In Caraway’s instance, CPD’s sourcing deserves further scrutiny. In addition to validating Three Percenter @DeepSouthProud, CPD linked to a YouTube video of Caraway in the comments of its initial Facebook post. The video, which has now been viewed more than 119,000 times, is titled “Columbus Antifa paying people to do tasks in riots” and was uploaded by the user “Steve Kirsch,” who in recent days has linked to videos denigrating Black Lives Matter and pushing debunked conspiracies such as Pizzagate, which posited that high-ranking Democrats were running a child sex ring out of the basement of a pizzeria in Washington, D.C.
“Part of it has to do with the fact that people are now messaging the police with dangerous speculation, with things out of context. Most of the time people would never call the police with these details … but in the situation of social media we do see people trying to nudge the police in certain directions,” Donovan said. “It’s crucial, especially if police are choosing to retweet certain people, that they do a little bit of investigation to make sure that account is who they say they are, as well as someone who has firsthand, eyewitness information instead of just re-contextualizing what someone else has posted. If they’re going to take action on that information, they need to know where it’s coming from.”
Caraway, for his part, has tried to make the best of his designation as “a person of interest,” joking, “I’m glad the Columbus Police Department thinks I’m an interesting person.”
“Seeing that they shared @DeepSouthProud, a social media [user] who is not an accredited news outlet, did concern me, but I also recognize they want to keep the community safe, and you see something like that where you’re not sure what it is, and you reach out to the community to try and find answers,” he said. “It’s just very, very unfortunate that it put me in danger. … I don’t think it was done with a total disregard for my safety, but I don’t think that it was really ever taken into consideration, either.”
Since Trump’s tweet, Caraway has done his best to lay low, attempting to ignore the maelstrom that has surrounded him for more than a week now. “I’ve spent most of my time meditating and exhibiting my faith through prayer, just trying to sharpen the sword in my spirit and making sure the shield of my faith stays thick,” he said. “The more I look at the internet, the more daunting things can become, so I’m trying to steer clear of it.”
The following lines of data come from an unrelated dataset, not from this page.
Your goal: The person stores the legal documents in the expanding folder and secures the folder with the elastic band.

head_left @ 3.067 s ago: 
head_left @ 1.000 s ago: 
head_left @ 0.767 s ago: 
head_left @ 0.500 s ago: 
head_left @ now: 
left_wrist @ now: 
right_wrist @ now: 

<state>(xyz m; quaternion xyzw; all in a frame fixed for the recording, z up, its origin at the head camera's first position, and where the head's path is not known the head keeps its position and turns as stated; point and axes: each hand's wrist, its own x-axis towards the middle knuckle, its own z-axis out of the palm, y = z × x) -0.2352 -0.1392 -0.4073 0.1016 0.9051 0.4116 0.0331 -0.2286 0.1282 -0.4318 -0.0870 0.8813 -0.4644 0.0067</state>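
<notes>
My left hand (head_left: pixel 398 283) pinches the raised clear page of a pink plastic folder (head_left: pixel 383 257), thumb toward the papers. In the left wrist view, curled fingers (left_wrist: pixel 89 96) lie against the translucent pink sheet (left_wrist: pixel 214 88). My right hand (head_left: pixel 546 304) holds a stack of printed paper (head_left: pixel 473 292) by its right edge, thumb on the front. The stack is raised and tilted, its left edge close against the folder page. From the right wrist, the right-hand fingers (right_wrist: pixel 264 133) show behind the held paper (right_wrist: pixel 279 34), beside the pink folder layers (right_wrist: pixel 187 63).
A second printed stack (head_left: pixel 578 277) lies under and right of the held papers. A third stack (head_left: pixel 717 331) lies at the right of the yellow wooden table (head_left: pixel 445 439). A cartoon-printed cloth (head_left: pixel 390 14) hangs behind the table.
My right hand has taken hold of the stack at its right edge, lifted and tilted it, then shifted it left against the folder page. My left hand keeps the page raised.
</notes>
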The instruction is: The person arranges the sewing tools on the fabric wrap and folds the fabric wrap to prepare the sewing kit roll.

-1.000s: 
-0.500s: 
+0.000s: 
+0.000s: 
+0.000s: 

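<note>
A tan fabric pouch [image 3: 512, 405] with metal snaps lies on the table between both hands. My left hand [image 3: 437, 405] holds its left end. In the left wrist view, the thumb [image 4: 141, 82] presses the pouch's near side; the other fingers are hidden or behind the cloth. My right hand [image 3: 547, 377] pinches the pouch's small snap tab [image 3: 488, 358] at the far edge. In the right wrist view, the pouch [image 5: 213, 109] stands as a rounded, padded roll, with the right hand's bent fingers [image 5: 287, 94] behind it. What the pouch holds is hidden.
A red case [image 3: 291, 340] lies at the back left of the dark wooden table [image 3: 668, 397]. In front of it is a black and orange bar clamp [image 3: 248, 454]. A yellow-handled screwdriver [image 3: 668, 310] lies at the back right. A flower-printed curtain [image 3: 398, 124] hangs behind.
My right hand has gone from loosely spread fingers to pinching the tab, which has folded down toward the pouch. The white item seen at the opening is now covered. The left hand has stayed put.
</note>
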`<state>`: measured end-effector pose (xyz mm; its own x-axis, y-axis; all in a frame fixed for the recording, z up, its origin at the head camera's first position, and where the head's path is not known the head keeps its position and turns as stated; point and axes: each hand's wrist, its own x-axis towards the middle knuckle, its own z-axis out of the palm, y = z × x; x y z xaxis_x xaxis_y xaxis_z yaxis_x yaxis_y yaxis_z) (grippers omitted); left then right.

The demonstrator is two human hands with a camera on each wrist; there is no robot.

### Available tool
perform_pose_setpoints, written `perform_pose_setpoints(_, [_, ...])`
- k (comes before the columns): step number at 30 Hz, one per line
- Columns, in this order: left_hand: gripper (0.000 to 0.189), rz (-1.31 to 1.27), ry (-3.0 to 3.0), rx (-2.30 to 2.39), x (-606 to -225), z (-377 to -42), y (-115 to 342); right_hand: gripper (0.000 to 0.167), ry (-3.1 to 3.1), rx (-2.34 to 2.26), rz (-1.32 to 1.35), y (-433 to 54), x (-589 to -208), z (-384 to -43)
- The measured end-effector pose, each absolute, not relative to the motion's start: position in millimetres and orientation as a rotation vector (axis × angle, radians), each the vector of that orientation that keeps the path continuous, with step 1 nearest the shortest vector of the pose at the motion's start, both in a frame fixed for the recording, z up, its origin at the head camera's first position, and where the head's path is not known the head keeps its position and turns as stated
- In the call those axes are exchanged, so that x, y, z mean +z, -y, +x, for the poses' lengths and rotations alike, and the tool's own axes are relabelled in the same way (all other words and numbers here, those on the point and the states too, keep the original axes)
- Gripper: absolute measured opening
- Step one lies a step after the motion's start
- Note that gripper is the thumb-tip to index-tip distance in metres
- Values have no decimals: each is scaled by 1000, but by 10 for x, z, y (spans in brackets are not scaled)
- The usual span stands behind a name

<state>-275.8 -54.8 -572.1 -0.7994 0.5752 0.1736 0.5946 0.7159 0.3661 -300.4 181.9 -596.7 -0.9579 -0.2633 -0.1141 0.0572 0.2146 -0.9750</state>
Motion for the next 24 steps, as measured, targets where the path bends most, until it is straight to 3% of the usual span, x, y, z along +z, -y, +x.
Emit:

At the same time, Caraway expressed regret that his story has in any way distracted from the current protests and the necessary calls for racial justice emanating from within the black community. “We’re here because Black Lives Matter, not because Nathan’s life matters,” he said. “It saddened me to realize that my name was being attached to something that could draw momentum from this other thing, which is where we need to be focusing our attention.”
For now, at least, Caraway has to focus his attention on clearing his name, which Donovan noted can be a heavy lift for anyone caught up in a viral scandal, since the initial controversy always generates more clicks and coverage than any subsequent updates and corrections.
“The moral is often that people remember the rumor, they don’t really remember the debunk, or the entire context,” she said. “In this case, [Caraway’s name] is going to be forever linked with this idea that he was paying people to riot. … The internet is that kind of place … It can be difficult to shed an identifier, especially when your name and location are attached, and not have it affect you, whether it’s true or not.”